NATIONAL CORPUS OF THE KAZAKH LANGUAGE

General Information

Parallel Subcorpus The Parallel Subcorpus is a collection of source texts and their translations. The purpose of creating the parallel subcorpus within the National Corpus of the Kazakh Language is to build a database of aligned translated texts and provide a linguistic platform for teaching the Kazakh language. The parallel subcorpus consists of aligned texts, annotation, metadata, and a search system. At the initial stage, the text base includes literary and official texts. Morphological analysis has been performed for aligned texts in both Kazakh and Russian. Metadata for literary texts includes 28 parameters. The volume of official texts составляет 600,000 word usages, literary texts — 1,500,000 word usages, with a total of 2,000,100 word usages. The Cultural-Representative Subcorpus is an electronic database that provides information about the cultural semantics of ethnocultural units. The total volume of texts in this subcorpus is 8 million word usages.
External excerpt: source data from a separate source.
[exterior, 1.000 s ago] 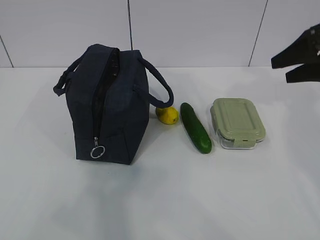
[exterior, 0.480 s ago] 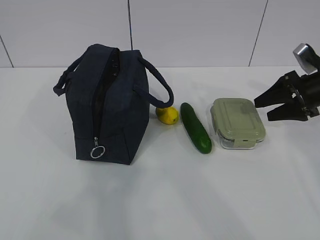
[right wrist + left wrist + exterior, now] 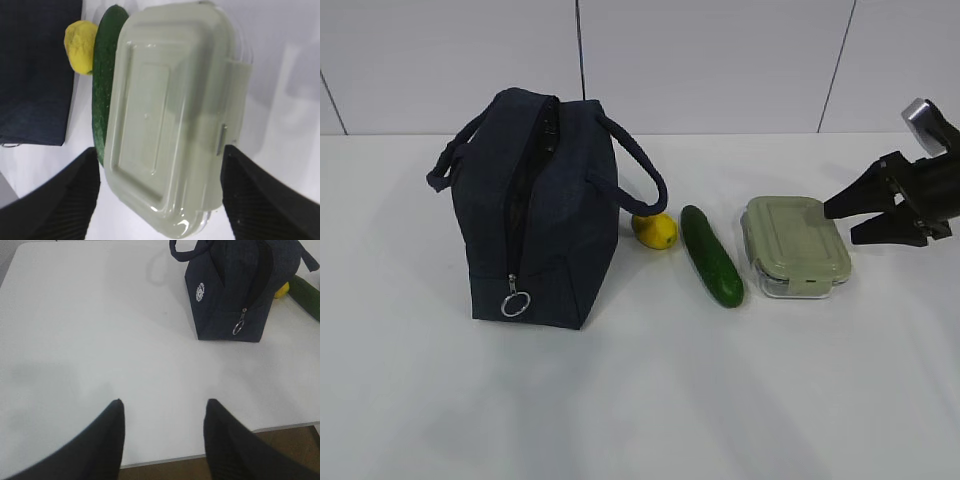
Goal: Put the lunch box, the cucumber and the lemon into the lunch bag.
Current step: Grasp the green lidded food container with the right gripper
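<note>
The lunch bag (image 3: pixel 535 215) stands at the left with its zipper open along the top. Right of it in a row lie the lemon (image 3: pixel 655 230), the cucumber (image 3: pixel 710 255) and the lunch box (image 3: pixel 795 245) with its sage-green lid. My right gripper (image 3: pixel 840 224) is open, just right of the lunch box and slightly above it. In the right wrist view its jaws (image 3: pixel 160 150) stand apart on either side of the lunch box (image 3: pixel 170 100), not touching it. My left gripper (image 3: pixel 164 407) is open and empty over the table's near edge, well away from the bag (image 3: pixel 225 300).
The white table (image 3: pixel 640 400) ends at a white panelled wall behind. The left wrist view shows the table's front edge (image 3: pixel 165 458) just under the left gripper, and the bag's silver zipper ring (image 3: pixel 237 329) hanging at the front.
My right gripper has come down from the upper right and moved left, ending close beside the lunch box. The bag, lemon, cucumber and lunch box have not moved.
</note>
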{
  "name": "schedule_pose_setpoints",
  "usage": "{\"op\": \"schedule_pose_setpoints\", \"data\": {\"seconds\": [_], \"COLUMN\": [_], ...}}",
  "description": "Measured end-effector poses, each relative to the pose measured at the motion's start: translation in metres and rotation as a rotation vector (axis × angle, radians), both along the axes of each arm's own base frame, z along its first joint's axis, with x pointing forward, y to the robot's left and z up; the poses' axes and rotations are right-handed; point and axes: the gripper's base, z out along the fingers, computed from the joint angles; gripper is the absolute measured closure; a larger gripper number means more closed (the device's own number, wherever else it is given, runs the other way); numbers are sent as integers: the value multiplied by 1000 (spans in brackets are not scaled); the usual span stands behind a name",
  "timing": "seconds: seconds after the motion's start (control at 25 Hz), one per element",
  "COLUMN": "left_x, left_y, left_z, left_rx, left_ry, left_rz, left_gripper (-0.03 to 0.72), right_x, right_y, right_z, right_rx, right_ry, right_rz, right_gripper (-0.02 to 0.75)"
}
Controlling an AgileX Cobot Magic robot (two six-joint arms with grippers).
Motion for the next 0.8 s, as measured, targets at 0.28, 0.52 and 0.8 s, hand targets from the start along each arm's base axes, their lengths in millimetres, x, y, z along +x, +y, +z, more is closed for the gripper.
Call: {"op": "schedule_pose_setpoints", "data": {"seconds": [0.28, 0.52, 0.8], "left_x": [0, 0, 0], "left_y": [0, 0, 0], "left_z": [0, 0, 0], "left_rx": [0, 0, 0], "left_ry": [0, 0, 0], "left_rz": [0, 0, 0], "left_gripper": [318, 318, 318], "right_x": [4, 7, 9], "right_y": [-3, -2, -2], "right_z": [-1, -4, -24], "right_rx": [-32, 5, 26], "right_ry": [-22, -43, 3], "right_rz": [-39, -60, -63], "right_gripper": [178, 178, 178]}}
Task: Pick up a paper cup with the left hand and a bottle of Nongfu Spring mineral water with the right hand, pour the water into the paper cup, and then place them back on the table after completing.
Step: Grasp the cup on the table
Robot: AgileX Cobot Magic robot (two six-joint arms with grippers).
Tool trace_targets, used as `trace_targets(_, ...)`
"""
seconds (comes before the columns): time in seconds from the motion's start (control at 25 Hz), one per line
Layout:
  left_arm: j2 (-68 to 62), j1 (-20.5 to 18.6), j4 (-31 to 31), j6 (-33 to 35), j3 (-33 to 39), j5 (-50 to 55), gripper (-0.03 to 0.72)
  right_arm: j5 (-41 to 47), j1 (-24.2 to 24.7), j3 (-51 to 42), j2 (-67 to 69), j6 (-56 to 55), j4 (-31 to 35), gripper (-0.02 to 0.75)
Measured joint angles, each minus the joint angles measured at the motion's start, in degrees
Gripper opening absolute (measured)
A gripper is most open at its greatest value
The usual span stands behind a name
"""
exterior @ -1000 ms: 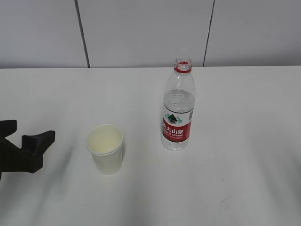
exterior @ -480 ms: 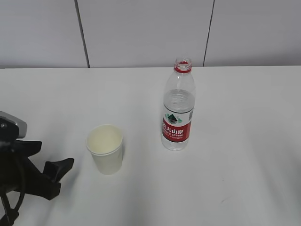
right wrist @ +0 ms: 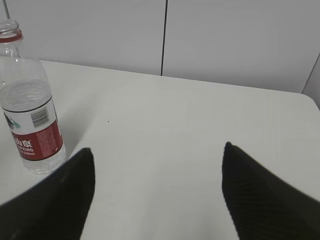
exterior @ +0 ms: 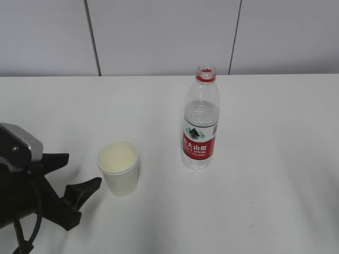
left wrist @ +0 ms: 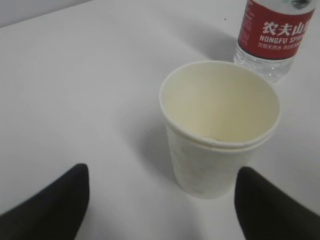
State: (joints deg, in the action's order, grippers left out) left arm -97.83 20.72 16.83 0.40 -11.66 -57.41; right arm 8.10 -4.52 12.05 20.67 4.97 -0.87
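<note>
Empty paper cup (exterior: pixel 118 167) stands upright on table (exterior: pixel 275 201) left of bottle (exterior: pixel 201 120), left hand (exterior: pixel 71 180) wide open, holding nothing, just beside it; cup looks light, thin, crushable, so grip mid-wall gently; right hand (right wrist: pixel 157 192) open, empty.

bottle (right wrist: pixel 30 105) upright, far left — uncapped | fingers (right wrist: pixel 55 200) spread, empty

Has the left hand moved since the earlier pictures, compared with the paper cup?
Yes. The left hand has come rightward toward the paper cup, which stands in the same place; its open fingers now almost reach it.
</note>
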Motion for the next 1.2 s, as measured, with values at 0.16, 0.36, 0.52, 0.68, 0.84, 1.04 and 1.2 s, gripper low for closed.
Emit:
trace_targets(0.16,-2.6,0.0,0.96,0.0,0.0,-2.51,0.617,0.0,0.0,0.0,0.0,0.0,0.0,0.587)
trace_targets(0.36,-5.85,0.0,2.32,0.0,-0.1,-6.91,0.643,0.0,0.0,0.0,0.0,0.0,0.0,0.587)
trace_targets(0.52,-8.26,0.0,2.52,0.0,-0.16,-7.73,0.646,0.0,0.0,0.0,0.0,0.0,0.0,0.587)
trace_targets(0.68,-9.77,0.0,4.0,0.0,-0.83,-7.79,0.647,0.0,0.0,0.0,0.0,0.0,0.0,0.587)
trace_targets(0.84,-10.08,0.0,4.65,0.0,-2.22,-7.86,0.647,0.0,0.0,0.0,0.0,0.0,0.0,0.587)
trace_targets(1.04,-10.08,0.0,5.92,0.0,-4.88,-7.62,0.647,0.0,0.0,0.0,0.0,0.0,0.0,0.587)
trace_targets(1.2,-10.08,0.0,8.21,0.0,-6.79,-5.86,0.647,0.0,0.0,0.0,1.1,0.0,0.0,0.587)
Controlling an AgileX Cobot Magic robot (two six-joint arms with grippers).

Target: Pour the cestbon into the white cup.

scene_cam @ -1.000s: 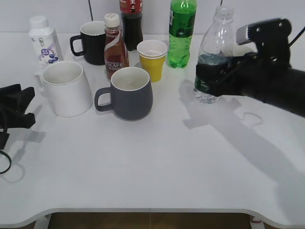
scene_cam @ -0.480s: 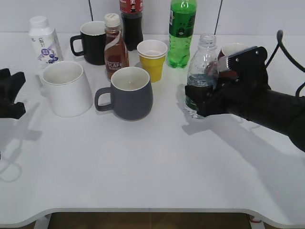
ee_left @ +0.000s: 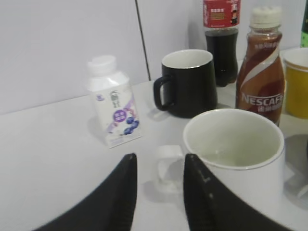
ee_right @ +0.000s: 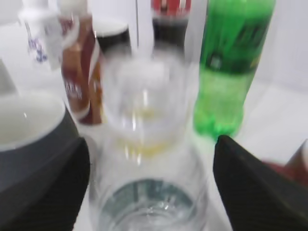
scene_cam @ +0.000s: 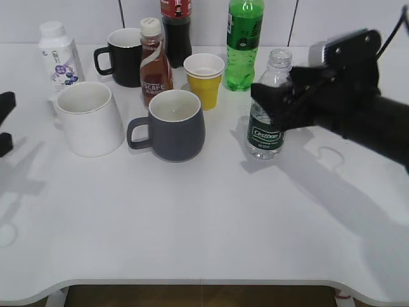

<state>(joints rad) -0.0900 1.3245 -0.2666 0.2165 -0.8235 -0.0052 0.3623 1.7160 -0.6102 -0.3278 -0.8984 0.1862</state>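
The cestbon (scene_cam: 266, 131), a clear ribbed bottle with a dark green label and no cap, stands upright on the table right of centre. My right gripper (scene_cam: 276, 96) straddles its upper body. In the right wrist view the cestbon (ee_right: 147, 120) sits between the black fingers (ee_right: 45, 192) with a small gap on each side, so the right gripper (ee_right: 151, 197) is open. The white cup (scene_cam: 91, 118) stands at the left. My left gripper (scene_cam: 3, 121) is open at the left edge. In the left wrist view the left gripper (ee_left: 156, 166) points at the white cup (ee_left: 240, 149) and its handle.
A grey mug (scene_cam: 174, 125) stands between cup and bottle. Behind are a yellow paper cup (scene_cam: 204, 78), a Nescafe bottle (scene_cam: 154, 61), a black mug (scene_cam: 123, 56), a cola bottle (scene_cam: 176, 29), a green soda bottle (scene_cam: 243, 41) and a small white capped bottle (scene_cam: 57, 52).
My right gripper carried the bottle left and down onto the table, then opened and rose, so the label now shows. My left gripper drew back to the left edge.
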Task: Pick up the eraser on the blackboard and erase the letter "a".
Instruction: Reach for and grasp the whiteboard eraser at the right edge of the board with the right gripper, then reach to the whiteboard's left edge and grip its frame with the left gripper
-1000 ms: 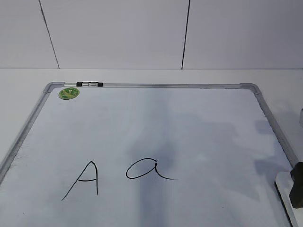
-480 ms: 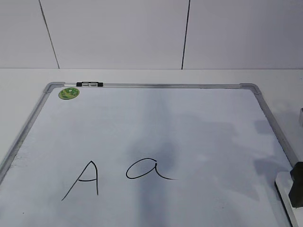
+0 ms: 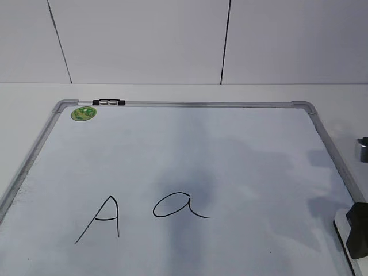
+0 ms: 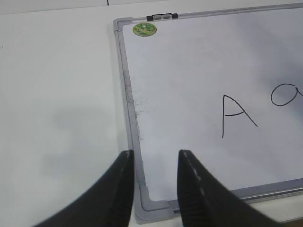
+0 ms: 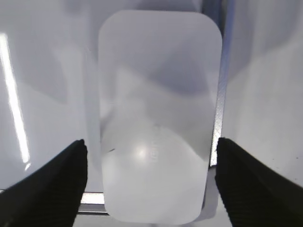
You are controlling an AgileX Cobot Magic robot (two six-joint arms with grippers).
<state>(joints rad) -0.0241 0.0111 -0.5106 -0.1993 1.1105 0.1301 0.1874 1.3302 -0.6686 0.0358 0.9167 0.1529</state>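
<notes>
I see my right gripper [image 5: 150, 179] spread wide, one finger on each side of the eraser [image 5: 158, 118], which lies at the board's [image 3: 190, 149] right edge. My left gripper [image 4: 155, 182] hangs open over the near left corner.

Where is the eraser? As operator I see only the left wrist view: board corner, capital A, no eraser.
Observer: The eraser lies at the blackboard's right edge, directly under the right gripper.
Operator: Is it gripped?
Observer: No; the right wrist view shows both fingers spread wide, clear of its sides.
Operator: Is the whole "a" intact?
Observer: Yes; the exterior view shows the letter "a" complete, loop and tail, right of the capital A.
</notes>
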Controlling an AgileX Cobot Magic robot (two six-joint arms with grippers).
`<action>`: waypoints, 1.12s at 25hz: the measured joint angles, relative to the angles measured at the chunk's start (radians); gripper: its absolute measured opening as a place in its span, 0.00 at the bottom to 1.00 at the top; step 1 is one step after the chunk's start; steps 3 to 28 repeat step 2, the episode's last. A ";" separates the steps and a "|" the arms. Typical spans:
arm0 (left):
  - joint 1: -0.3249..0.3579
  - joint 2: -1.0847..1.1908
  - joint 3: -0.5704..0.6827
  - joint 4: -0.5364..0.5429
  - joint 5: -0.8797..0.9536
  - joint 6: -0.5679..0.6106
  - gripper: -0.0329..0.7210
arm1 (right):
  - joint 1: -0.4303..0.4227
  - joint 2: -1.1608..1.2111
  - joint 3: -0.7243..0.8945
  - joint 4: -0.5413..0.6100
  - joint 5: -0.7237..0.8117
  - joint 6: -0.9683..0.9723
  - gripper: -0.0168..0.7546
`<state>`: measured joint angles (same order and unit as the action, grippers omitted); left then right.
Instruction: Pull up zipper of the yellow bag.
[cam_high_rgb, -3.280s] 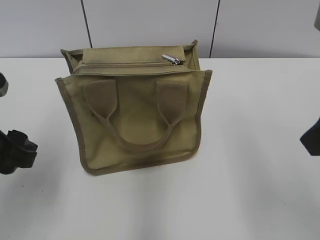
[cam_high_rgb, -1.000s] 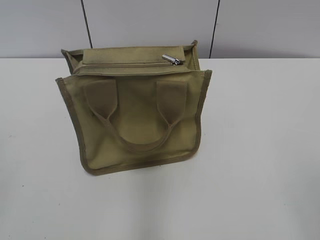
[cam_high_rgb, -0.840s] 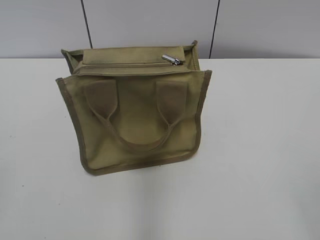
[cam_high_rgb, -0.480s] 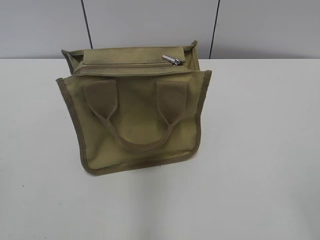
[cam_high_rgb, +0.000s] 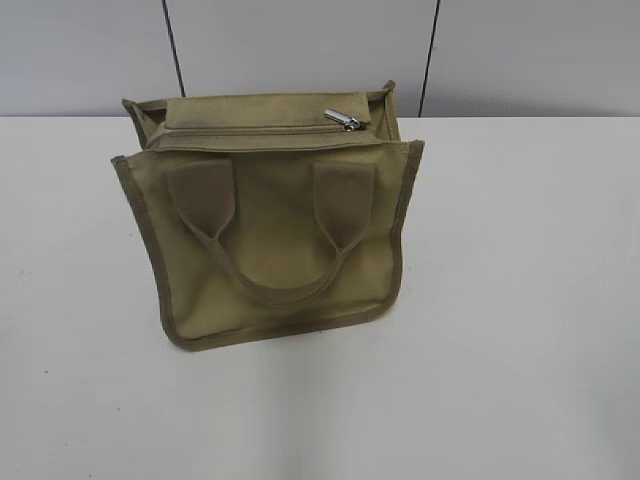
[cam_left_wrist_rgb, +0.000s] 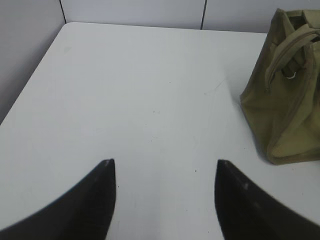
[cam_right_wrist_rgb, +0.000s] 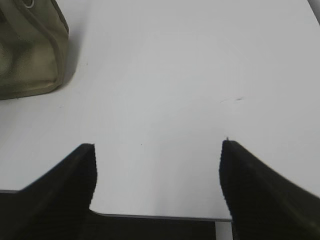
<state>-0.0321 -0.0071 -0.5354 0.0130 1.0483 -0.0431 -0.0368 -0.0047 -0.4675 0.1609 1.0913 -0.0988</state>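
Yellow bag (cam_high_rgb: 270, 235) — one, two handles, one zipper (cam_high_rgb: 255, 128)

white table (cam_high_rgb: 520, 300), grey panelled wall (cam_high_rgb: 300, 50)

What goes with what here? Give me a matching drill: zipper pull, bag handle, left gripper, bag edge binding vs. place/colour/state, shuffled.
Column 1:
1. zipper pull
2. front handle
3. left gripper
4. edge binding

Column 2:
A. open over bare table, apart from the yellow bag
B. darker olive strip
C. shiny silver, right end of top panel
D. loop hanging down the front face

Pairs: 1-C, 2-D, 3-A, 4-B
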 joint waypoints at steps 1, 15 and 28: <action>0.000 0.000 0.000 0.000 0.000 0.000 0.65 | 0.000 0.000 0.000 0.000 0.000 0.000 0.78; 0.000 0.000 0.000 0.000 0.000 0.000 0.64 | 0.000 0.000 0.000 0.000 0.000 0.000 0.78; 0.000 0.000 0.000 0.000 0.000 0.000 0.64 | 0.000 0.000 0.000 0.000 0.000 0.000 0.78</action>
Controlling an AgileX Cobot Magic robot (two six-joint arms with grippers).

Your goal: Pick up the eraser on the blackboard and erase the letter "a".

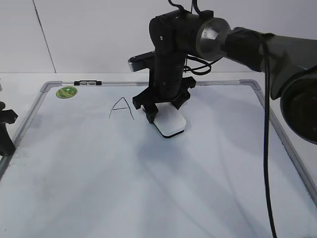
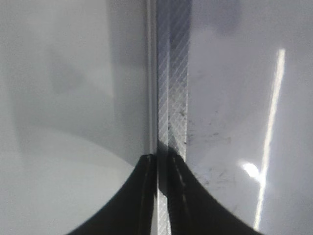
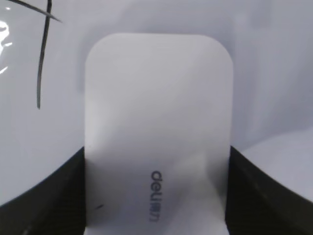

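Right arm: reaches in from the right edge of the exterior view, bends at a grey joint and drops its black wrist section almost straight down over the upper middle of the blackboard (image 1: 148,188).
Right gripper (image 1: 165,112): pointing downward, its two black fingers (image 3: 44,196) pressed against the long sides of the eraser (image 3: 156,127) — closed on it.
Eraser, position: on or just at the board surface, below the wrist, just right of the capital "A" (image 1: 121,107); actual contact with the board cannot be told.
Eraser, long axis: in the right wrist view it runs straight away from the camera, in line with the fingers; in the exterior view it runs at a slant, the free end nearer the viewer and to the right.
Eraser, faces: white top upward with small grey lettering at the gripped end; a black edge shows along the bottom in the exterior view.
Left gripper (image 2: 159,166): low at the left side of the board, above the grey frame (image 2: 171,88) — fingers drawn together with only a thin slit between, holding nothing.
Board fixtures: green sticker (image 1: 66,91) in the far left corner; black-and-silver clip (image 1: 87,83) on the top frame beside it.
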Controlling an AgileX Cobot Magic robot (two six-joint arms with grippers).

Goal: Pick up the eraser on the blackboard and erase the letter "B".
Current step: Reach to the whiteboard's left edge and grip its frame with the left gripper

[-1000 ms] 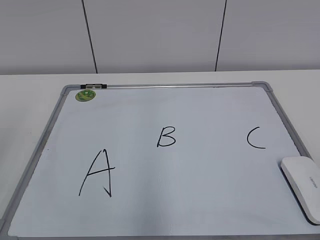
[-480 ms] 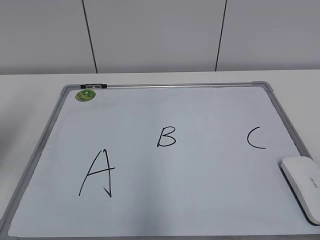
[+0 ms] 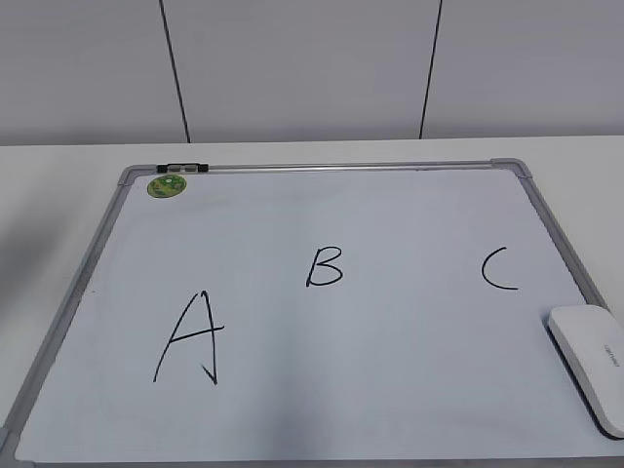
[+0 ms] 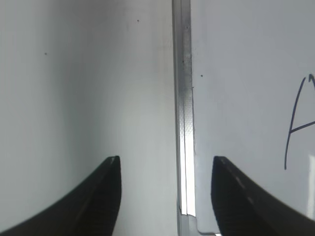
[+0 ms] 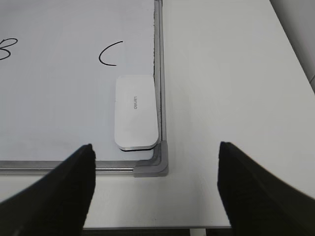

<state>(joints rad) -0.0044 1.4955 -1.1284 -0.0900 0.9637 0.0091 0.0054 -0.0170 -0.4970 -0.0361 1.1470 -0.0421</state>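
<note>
The blackboard is a white dry-erase board lying flat on the table. The letter "B" is drawn near its middle, between an "A" and a "C". The white eraser lies at the board's near right corner; in the right wrist view it sits against the right frame. My right gripper is open and empty, above the table before that corner. My left gripper is open and empty over the board's left frame. No gripper shows in the exterior view.
A round green magnet sits at the board's far left corner beside a small black clip. White table extends to the right of the board. A grey panelled wall stands behind.
</note>
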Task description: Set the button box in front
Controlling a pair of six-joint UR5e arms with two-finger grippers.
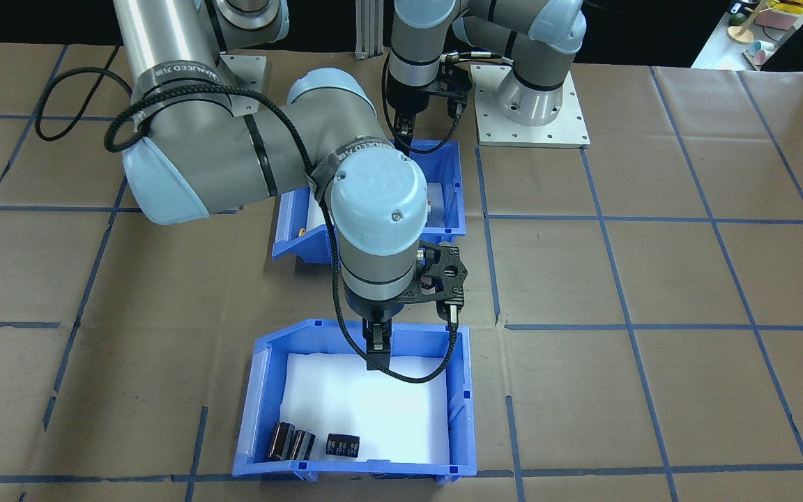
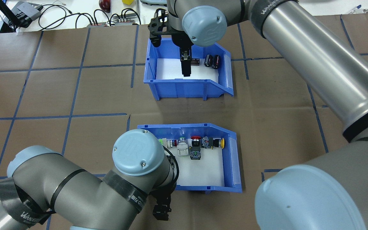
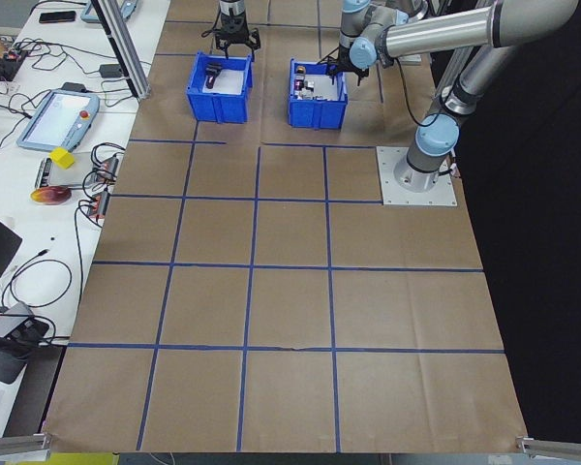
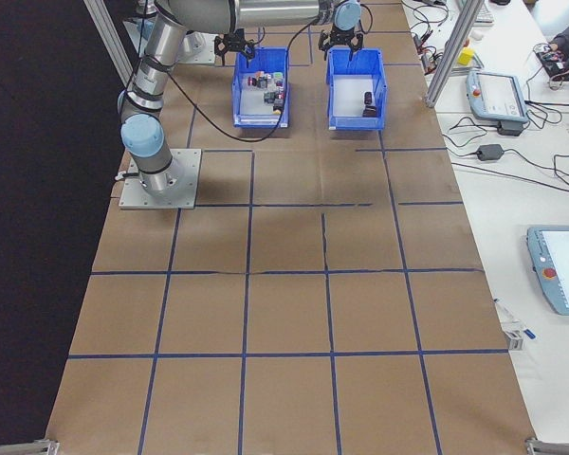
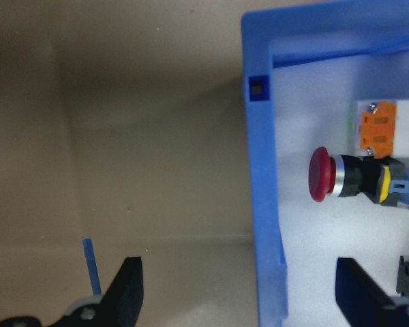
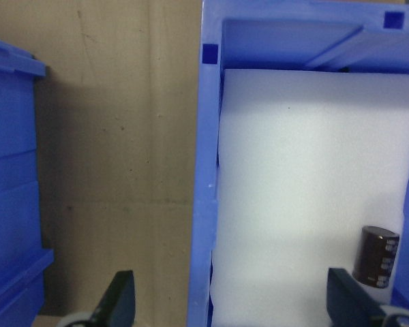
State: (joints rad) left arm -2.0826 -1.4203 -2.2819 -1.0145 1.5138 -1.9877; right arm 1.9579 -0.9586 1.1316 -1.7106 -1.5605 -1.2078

The texts are collected from four main areas: folklore, authorial oral heritage, ethnographic studies, and scientific works and articles. Users can search for ethnocultural units by thematic groups such as personal names, kinship terms, national cuisine, traditional clothing, jewelry, weapons, sacred numbers, and household items. The corpus also provides information on lexical layers, including religious vocabulary, archaic words, borrowed words, ethnographisms, variants, and cultural onyms.